Check each line of the data, and copy those where "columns" appears.

Top of Given material

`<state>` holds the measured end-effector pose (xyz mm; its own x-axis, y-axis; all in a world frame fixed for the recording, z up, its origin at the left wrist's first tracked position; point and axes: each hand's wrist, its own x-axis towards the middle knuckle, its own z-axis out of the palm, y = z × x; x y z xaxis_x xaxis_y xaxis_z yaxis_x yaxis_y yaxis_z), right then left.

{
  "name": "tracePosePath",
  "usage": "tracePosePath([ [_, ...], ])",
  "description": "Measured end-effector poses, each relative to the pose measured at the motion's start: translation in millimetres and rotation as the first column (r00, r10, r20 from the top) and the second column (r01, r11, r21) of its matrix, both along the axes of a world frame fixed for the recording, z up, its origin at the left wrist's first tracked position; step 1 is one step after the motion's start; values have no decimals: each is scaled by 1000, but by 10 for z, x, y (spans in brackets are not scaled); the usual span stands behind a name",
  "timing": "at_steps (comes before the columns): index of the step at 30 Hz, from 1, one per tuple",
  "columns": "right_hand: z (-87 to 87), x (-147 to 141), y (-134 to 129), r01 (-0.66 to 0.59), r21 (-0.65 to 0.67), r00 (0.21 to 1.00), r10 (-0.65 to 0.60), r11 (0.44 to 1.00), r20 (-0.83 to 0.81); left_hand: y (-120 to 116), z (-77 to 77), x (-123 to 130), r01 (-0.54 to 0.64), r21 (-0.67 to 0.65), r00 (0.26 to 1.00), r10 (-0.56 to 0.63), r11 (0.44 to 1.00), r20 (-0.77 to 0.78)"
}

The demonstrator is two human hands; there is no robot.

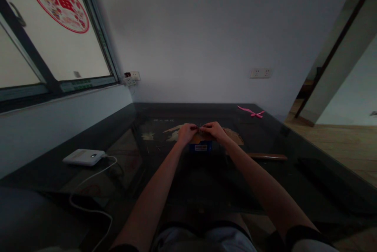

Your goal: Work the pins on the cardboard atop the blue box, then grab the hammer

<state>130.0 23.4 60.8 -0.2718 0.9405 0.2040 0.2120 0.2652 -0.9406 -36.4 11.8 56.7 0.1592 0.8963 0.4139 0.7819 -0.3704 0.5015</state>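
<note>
Both my arms reach out over a dark glass table [294, 142]. My left hand [186, 133] and my right hand [215, 130] meet at the fingertips, pinching a small dark item [200, 129] between them; it is too small and dim to name. Just under the hands stands a small blue box [200, 148] with a white and red label. A tan, cardboard-like sheet [234, 135] lies beneath and beside the hands.
A pink ribbon [252, 112] lies at the table's far right. A brown stick-like object [266, 157] rests right of my right forearm. A white device [84, 157] with a white cable [88, 195] sits at the left. A window is at left, a doorway at right.
</note>
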Motion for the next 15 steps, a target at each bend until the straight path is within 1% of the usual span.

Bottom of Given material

(Response area)
  "timing": "at_steps (comes before the columns): index of the step at 30 Hz, from 1, one per tuple",
  "columns": "right_hand: z (-87 to 87), x (-147 to 141), y (-134 to 129), r01 (-0.66 to 0.59), r21 (-0.65 to 0.67), r00 (0.21 to 1.00), r10 (-0.65 to 0.60), r11 (0.44 to 1.00), r20 (-0.83 to 0.81); left_hand: y (-120 to 116), z (-77 to 77), x (-123 to 130), r01 (-0.54 to 0.64), r21 (-0.67 to 0.65), r00 (0.26 to 1.00), r10 (-0.56 to 0.63), r11 (0.44 to 1.00), r20 (-0.77 to 0.78)"

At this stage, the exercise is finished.